_TASK DESCRIPTION_: Each line from the one containing "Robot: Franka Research" through the last line of the data below is to be written out verbatim, and nothing more.

(Records from a data source)
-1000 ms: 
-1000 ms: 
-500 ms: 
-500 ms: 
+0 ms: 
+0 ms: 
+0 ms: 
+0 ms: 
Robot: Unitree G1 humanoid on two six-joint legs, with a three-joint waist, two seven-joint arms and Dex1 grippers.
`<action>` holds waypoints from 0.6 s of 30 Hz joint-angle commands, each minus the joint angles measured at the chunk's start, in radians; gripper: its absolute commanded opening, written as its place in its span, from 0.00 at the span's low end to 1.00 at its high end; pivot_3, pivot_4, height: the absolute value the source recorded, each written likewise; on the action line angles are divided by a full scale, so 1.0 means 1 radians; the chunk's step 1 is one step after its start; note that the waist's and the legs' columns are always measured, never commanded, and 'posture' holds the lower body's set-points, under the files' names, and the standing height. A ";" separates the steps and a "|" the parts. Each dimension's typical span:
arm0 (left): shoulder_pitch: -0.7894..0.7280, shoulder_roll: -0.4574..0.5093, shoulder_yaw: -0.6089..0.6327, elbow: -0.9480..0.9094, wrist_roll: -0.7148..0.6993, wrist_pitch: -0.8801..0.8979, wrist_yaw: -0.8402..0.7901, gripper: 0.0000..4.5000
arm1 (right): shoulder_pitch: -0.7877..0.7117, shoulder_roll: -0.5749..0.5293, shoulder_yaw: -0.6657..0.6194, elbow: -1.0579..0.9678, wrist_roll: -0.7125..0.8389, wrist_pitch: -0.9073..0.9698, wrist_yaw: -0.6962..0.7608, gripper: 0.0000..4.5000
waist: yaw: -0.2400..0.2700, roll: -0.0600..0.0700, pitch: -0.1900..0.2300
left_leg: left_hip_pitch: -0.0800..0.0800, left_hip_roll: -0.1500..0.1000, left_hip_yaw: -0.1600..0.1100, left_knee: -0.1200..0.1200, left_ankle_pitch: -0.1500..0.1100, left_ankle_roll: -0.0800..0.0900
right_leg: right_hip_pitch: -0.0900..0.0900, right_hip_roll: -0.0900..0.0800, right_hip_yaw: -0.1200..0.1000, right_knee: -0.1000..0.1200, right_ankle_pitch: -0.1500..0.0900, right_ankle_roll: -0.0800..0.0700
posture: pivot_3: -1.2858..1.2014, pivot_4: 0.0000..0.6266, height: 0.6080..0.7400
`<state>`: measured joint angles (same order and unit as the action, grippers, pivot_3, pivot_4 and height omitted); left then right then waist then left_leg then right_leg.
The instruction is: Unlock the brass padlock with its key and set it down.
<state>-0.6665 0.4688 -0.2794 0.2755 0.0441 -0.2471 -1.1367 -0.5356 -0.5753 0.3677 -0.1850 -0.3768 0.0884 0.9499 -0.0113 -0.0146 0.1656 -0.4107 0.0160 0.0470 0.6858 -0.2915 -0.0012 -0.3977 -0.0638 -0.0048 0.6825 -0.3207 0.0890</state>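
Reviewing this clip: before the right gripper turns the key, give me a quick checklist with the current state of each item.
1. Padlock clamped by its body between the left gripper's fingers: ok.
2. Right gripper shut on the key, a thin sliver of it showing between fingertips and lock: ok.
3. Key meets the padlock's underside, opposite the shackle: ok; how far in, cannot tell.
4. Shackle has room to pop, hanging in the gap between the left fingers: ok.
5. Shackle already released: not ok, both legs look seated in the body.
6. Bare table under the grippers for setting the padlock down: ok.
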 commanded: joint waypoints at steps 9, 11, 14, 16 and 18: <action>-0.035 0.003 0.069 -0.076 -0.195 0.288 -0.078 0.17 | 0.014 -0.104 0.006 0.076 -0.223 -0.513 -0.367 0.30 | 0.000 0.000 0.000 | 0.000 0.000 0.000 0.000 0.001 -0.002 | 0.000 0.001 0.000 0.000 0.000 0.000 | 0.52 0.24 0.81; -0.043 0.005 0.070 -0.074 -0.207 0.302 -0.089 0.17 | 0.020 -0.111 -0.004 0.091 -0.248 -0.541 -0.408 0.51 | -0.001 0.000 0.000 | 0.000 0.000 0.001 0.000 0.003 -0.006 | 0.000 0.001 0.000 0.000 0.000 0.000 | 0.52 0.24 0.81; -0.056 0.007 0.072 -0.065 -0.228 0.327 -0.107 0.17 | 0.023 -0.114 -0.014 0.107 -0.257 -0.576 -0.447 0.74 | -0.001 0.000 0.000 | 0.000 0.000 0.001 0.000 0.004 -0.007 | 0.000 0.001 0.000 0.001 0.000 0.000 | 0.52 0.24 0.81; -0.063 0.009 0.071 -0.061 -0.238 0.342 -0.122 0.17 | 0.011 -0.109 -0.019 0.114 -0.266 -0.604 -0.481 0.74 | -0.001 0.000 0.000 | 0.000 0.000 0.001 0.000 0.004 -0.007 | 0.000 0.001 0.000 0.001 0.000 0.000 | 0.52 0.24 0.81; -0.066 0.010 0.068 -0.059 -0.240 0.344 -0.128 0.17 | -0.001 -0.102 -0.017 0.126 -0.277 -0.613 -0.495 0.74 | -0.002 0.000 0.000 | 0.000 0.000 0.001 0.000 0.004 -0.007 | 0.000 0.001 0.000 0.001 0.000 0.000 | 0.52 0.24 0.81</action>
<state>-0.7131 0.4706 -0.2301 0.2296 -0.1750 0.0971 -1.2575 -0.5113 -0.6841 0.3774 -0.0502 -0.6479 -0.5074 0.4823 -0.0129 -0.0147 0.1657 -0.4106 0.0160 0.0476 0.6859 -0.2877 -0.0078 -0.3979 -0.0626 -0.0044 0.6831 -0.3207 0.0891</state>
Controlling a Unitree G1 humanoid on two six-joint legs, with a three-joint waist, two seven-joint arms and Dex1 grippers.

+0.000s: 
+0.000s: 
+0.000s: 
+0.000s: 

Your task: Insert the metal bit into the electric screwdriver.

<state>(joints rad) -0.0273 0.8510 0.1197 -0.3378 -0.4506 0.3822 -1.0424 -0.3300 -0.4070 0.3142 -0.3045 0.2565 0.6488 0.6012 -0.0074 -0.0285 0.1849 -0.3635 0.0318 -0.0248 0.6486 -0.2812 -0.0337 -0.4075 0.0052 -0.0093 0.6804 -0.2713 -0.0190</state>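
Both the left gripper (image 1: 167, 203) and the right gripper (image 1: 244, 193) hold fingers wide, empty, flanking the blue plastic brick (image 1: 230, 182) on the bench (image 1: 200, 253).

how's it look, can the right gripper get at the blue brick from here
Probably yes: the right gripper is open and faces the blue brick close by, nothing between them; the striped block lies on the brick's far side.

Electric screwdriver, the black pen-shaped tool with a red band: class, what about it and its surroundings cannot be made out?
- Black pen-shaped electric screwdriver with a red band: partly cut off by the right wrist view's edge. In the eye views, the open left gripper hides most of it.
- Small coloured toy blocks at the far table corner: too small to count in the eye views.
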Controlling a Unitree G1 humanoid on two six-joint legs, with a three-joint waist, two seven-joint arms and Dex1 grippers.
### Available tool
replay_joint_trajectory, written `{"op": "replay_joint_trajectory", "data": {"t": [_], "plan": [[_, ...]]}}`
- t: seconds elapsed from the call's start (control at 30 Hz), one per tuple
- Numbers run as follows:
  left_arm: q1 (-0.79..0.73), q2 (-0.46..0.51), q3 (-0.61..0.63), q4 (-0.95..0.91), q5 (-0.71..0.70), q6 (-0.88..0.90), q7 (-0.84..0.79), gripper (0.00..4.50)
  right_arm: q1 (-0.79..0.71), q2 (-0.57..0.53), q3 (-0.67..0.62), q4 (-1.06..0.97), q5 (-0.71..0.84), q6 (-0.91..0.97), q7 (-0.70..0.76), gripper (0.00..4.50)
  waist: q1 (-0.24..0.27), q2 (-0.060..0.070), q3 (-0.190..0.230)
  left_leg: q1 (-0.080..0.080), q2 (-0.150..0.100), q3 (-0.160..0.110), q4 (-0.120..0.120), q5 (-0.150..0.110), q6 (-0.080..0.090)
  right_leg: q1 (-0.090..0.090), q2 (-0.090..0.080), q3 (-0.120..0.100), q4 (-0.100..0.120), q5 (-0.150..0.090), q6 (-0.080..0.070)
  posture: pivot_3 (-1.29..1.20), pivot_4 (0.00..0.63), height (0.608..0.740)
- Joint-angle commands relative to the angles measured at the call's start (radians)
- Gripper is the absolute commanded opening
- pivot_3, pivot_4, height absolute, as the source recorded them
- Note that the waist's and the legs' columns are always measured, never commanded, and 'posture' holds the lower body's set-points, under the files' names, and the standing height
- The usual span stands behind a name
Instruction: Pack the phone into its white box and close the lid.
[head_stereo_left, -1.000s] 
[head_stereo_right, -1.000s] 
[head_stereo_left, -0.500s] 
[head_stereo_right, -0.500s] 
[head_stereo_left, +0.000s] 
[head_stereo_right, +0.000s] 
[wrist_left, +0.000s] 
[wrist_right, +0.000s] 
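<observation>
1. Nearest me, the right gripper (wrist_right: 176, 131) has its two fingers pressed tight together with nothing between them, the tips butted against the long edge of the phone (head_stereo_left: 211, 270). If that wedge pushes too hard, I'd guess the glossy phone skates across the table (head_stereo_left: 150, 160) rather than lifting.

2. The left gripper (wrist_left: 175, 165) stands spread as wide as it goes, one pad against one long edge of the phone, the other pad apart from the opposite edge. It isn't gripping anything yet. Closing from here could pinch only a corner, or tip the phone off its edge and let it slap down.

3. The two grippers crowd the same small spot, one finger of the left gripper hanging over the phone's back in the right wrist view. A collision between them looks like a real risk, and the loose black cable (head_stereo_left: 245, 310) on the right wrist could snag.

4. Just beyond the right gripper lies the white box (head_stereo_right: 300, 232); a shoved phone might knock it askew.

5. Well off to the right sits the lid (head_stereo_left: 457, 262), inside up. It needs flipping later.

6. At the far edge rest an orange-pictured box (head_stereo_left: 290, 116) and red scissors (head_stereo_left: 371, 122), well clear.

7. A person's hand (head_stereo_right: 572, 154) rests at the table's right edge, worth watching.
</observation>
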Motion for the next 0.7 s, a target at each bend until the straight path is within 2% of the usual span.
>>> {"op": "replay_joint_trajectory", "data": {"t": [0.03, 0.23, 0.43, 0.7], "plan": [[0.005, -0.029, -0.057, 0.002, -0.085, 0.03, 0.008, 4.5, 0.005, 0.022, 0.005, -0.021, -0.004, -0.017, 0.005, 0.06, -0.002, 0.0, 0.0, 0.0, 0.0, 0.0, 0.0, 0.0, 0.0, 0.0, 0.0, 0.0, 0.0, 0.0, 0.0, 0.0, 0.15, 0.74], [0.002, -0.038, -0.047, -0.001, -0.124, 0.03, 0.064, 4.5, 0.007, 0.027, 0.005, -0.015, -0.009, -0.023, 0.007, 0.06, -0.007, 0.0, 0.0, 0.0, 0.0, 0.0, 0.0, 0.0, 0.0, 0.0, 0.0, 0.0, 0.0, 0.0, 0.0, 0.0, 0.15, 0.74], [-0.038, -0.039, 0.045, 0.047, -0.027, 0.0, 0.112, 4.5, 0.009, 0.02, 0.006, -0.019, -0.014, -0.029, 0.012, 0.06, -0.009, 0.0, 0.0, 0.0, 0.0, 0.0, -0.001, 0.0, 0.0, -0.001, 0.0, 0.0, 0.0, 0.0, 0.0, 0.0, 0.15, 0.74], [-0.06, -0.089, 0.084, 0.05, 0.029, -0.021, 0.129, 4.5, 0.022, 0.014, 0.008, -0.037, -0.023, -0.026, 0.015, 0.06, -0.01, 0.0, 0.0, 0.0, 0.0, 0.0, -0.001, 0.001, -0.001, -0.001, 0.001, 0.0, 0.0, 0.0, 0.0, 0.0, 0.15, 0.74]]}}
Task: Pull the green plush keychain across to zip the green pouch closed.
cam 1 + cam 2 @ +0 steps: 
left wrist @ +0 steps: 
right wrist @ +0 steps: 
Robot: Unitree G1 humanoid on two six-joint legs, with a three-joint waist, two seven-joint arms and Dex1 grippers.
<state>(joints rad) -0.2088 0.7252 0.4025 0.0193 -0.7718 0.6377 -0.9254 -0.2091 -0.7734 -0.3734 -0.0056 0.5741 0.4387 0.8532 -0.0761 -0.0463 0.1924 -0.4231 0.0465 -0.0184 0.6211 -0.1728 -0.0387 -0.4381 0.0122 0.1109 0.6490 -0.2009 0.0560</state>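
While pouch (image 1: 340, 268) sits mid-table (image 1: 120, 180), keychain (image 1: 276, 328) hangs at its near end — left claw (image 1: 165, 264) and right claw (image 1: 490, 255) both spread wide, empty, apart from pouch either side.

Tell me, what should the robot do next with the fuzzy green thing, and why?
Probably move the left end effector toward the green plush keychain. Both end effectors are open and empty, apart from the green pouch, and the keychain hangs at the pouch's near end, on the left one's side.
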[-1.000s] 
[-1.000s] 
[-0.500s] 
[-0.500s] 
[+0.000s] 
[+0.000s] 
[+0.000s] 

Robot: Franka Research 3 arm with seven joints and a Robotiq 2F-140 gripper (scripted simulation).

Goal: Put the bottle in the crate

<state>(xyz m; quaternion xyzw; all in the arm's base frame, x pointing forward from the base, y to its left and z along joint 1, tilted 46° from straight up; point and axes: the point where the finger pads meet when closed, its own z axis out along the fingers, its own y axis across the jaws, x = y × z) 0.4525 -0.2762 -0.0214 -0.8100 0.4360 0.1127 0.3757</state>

_EXERCISE RESPONSE_:
Robot: Franka Research 3 arm with seven joints and a Robotiq 2F-140 gripper (scripted simulation).

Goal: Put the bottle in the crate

<state>(xyz m; quaternion xyzw; all in the arm's base frame, x pointing forward from the base, y to its left and z along joint 1, tilted 46° from straight up; point and axes: the point where the finger pads meet when closed, its own z axis out along the fingers, its own y axis across the jaws, x = y × z) 0.4525 -0.2762 -0.0214 -0.8100 0.4360 0.1127 0.3757</state>

The exercise has nothing more to it.